Aherene did show up and the unhappy couple pronounced their wedding vows.
In addition to the emotional dysfunction Fontaine recently had a wisdom tooth extracted. Her jaw was swollen and aching. Aherne’s sinuses were acting up.
Right after the wedding reception, the newlyweds drove in Aherne’s light blue Packard convertible to San Francisco’s swanky Fairmont Hotel, without ever discussing Negulesco’s midnight phone call.
In her fine memoir, No Bed of Roses, Fontaine describes the honeymoon:
After ordering champagne and dinner, we both changed our clothes, I into a white lace-trimmed negligee, Brian into a navy-blue-and-red patterned dressing gown. He hoped I’d excuse the worn elbows; he’d ordered a new robe from his tailor in London, but it would take months to deliver. After a knock at the door, our dinner was served in our suite by a bevy of unctuous waiters. The door finally closed on the embarrassed newlyweds, the thirty-seven-year-old groom, the twenty-one-year-old bride.
During dinner, perhaps to conceal his apprehension, Brian recounted his previous romance with Marlene Dietrich, his affection for her daughter Maria. He got up from the table to illustrate ballet steps he taught the child, having learned then while going to the Italia Conti Drama School in London. He asked me if I would object if he took Maria out one night a week. Pulling myself together, I replied, “No, not if I can go out with Conrad Nagel on those nights.” He never mentioned it again, though Marlene called him several times during our marriage to ask his advice about her daughter.
With Brian pirouetting about the room, his dressing gown flapping, its tassels waving in the air, I grew increasingly numb. The foghorns in the bay hooted their melancholy warning, the plaintive sounds I remembered from my childhood.

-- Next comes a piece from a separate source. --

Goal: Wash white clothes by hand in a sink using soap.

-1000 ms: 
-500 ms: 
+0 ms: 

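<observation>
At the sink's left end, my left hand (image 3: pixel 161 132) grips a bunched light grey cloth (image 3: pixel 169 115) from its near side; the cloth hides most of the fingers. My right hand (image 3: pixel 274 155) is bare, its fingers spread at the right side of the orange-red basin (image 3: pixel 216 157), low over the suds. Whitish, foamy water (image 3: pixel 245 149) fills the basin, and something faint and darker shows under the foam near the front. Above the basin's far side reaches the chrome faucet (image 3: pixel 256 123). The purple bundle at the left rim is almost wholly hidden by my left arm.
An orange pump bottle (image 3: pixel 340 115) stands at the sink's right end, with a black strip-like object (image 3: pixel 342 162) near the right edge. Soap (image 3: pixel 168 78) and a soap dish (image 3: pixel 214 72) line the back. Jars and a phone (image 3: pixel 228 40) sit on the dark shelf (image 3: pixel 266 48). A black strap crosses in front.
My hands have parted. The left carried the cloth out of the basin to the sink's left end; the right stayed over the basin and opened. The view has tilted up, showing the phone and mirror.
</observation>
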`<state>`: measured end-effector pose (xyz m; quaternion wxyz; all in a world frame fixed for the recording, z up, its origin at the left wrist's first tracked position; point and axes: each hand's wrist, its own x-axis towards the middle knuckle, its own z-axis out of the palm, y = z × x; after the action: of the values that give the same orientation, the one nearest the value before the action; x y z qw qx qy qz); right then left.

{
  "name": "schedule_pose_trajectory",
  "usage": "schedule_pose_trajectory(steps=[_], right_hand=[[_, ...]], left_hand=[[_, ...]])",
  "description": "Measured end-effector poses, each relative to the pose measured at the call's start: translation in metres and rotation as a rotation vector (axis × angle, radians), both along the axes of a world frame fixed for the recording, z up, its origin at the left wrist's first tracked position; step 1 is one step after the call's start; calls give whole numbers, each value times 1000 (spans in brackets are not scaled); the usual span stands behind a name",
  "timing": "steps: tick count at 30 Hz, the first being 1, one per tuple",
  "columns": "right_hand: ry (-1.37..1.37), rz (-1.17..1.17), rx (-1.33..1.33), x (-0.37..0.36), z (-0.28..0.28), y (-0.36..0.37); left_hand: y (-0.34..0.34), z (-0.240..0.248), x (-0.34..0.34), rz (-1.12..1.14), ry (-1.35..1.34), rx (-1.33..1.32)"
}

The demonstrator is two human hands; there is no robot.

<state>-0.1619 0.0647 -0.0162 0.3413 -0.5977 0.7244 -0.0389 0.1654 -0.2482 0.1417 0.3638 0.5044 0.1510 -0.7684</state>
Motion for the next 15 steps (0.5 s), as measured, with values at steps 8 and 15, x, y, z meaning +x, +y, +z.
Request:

Finally, closing the bedroom door behind us, Brian said he wished he’d remembered to pack a hot-water bottle for his sinuses. I could have used an ice bag on my aching cheek. The lights were turned out. Somewhere, from the cornice of the hotel room, I felt, Mother was watching.

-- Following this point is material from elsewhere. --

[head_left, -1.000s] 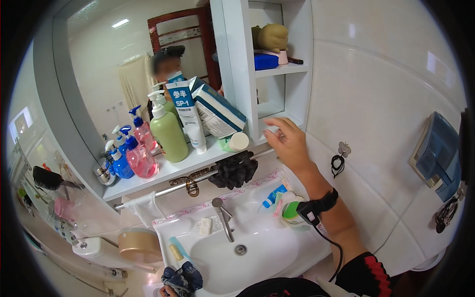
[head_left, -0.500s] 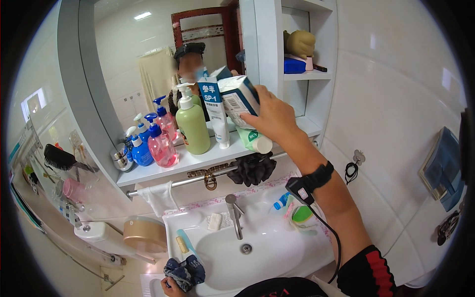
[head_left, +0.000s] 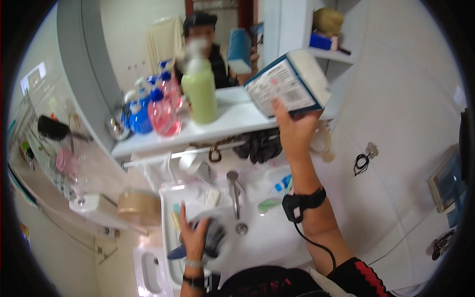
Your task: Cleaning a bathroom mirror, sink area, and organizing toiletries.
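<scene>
Your right hand [head_left: 298, 129] held the white and dark-blue boxy pack with a printed label and a plain white end [head_left: 284, 85], its thumb pressed on the label face and its fingers mostly hidden behind and beneath. The pack was up in front of the long white wall shelf [head_left: 231, 113], tilted, with its label toward you; you could not tell whether its lower edge touched the shelf.

The blue edge between label and white end sloped down to the right. Foreshortening made the true long axis hard to judge.

Your left hand [head_left: 194, 236] was well apart from the pack, which lay above it and to its right, so the right hand was plainly nearer. The left thumb and fingers were spread, just beside the crumpled grey and navy cloth [head_left: 215, 238] over the glossy white ceramic sink [head_left: 267, 232]. Blur hid whether hand and cloth touched.

Between the hands' sides, a blurred white tube [head_left: 199, 168] slanted left of the grey metal tap [head_left: 234, 193]; what supported it could not be made out. The pale green pump bottle [head_left: 202, 99] was upright on the shelf, left of the pack.
</scene>
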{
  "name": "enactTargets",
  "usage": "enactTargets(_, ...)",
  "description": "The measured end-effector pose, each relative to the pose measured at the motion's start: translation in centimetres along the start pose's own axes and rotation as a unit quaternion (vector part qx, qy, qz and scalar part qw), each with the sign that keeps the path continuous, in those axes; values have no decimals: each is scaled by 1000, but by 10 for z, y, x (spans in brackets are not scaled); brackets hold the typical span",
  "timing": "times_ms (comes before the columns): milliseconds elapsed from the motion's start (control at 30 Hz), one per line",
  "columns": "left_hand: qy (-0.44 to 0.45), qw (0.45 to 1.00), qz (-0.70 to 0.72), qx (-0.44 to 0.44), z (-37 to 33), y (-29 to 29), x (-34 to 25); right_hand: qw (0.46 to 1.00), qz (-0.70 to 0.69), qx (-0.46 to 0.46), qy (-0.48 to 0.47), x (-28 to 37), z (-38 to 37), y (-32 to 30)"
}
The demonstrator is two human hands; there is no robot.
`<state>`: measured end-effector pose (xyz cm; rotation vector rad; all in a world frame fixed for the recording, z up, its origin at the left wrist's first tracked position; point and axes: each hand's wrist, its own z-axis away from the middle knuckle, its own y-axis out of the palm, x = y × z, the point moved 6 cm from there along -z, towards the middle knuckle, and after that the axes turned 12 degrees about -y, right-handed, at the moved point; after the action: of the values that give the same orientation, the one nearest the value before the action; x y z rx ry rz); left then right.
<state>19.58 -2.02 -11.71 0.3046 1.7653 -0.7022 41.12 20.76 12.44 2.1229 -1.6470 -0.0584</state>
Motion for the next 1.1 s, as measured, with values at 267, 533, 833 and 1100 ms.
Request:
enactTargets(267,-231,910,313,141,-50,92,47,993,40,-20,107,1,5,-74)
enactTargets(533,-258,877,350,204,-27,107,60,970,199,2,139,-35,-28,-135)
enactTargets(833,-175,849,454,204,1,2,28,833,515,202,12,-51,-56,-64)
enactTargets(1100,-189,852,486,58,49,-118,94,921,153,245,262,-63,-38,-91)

During the night, I rose quietly, slipped on my negligee, and went into the adjoining room. I huddled on a marble window ledge and watched the fog whirl past our Nob Hill aerie. Brian found me asleep there in the early morning. Mrs. Aherne had a wedding night not to remember.
The honeymoon was definitely over.
Fontaine went on to win the first of her three Best Actress Academy Awards for Rebecca. Aherne’s career went cold as their marriage. They finally divorced in 1945.